* **Data**:
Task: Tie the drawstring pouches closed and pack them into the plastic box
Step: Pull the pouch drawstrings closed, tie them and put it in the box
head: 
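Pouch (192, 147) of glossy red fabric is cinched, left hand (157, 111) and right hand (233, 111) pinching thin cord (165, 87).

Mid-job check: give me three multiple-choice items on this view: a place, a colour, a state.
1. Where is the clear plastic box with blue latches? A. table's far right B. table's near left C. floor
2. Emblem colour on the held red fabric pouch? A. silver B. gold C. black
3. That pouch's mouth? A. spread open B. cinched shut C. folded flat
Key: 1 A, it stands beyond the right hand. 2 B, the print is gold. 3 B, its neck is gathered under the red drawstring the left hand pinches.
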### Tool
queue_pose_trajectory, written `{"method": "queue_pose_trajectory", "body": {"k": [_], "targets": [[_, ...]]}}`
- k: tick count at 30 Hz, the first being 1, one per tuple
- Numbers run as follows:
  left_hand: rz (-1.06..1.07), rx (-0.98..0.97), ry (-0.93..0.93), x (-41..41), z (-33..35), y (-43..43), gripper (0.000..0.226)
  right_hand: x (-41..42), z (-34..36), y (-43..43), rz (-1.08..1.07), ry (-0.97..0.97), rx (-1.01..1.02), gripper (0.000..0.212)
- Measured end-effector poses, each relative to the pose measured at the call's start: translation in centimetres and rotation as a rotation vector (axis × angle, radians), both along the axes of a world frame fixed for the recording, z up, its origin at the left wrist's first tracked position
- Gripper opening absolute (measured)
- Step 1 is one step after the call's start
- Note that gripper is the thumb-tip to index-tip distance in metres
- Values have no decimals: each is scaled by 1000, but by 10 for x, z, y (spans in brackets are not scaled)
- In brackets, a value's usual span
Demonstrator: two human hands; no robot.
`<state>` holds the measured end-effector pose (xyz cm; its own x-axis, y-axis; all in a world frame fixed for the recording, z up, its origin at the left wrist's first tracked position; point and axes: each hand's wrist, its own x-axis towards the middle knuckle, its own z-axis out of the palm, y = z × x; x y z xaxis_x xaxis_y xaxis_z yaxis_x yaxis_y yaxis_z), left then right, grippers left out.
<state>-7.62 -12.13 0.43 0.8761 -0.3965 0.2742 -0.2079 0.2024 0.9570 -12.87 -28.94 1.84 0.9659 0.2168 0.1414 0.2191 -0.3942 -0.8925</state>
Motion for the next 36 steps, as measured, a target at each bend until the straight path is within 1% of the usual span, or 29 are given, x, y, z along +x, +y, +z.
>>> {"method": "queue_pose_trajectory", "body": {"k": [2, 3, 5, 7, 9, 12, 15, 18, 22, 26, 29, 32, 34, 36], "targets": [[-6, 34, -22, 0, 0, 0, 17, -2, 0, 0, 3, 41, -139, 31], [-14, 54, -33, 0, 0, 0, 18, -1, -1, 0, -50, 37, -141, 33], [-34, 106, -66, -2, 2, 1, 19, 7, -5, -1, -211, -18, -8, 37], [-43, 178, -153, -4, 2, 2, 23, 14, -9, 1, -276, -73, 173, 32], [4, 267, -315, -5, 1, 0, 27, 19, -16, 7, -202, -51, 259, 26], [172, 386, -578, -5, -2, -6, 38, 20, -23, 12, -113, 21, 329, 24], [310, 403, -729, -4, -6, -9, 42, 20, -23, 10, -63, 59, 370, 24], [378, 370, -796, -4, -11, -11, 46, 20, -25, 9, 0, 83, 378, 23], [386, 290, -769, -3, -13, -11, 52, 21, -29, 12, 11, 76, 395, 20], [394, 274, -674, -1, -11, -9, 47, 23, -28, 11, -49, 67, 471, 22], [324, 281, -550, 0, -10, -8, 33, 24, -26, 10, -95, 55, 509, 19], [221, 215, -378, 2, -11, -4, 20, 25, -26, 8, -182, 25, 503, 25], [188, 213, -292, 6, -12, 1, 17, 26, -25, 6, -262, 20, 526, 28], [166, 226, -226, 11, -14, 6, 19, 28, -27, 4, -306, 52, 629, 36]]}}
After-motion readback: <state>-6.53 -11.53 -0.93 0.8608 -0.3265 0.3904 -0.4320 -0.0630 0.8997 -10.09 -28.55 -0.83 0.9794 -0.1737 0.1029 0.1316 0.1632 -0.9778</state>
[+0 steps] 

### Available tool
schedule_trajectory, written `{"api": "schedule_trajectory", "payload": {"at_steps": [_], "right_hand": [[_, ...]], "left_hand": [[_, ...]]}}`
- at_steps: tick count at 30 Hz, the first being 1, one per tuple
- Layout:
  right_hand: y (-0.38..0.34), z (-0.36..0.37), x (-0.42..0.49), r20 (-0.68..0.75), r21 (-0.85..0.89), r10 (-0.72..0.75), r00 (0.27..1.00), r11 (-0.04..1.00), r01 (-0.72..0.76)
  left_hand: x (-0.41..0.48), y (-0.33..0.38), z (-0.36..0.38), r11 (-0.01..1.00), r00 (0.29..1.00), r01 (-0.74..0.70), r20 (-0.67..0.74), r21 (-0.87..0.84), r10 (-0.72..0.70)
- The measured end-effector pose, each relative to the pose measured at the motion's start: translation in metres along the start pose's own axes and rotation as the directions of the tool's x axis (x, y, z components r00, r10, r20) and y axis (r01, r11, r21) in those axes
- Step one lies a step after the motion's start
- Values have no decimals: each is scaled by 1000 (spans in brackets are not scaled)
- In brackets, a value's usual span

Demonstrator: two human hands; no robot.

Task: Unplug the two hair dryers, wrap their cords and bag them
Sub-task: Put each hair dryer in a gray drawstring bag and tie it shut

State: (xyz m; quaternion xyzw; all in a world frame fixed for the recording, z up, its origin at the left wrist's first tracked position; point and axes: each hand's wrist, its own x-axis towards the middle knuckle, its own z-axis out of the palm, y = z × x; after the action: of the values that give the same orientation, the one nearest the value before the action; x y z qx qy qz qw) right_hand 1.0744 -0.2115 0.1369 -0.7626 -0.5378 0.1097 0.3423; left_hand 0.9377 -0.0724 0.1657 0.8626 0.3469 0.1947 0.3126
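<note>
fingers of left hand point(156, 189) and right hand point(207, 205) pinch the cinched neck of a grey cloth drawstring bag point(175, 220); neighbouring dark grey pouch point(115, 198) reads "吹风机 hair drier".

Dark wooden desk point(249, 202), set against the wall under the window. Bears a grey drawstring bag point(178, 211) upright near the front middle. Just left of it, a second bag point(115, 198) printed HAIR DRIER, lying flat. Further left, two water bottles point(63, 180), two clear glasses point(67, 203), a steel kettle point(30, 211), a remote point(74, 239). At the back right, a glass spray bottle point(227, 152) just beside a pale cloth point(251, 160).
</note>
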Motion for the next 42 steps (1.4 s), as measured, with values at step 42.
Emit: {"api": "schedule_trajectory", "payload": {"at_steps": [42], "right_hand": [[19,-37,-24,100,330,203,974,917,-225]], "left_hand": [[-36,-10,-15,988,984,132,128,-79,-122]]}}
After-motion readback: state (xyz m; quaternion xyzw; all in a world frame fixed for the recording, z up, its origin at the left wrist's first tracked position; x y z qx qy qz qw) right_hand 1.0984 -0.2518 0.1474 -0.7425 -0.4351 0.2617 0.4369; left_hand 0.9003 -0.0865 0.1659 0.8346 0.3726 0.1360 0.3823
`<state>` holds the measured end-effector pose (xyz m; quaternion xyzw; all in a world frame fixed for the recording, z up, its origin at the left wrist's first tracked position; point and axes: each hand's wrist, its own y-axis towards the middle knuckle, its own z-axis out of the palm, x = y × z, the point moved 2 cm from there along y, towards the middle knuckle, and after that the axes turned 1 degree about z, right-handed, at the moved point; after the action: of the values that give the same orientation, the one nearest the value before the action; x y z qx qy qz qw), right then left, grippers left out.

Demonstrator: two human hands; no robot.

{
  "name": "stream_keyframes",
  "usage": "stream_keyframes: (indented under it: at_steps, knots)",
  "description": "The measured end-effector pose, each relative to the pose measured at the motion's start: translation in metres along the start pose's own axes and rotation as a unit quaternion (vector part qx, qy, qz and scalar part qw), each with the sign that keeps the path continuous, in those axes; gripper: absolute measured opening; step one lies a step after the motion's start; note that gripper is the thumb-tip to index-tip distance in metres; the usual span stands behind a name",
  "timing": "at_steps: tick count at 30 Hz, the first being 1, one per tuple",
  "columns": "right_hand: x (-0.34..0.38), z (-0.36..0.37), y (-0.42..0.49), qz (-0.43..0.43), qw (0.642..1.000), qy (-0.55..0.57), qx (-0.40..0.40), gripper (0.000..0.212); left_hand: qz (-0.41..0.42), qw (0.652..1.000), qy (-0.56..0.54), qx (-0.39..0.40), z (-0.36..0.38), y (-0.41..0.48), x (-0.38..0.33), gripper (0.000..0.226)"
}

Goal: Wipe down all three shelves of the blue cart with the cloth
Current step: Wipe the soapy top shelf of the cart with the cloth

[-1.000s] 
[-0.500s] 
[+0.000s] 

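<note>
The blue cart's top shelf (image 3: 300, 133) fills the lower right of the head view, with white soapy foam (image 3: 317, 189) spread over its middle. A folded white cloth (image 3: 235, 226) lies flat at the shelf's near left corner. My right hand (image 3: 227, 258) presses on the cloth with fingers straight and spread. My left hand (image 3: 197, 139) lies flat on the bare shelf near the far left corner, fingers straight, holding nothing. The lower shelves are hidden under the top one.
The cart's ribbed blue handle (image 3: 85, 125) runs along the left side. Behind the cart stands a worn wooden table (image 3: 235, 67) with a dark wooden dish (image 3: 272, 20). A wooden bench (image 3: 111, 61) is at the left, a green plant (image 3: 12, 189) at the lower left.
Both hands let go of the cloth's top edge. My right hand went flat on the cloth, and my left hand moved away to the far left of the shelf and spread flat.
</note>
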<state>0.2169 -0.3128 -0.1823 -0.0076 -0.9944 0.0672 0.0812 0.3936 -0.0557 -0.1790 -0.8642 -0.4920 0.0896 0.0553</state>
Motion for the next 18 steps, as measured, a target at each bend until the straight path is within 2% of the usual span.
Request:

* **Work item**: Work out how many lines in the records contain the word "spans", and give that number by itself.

* **Answer to this problem**: 2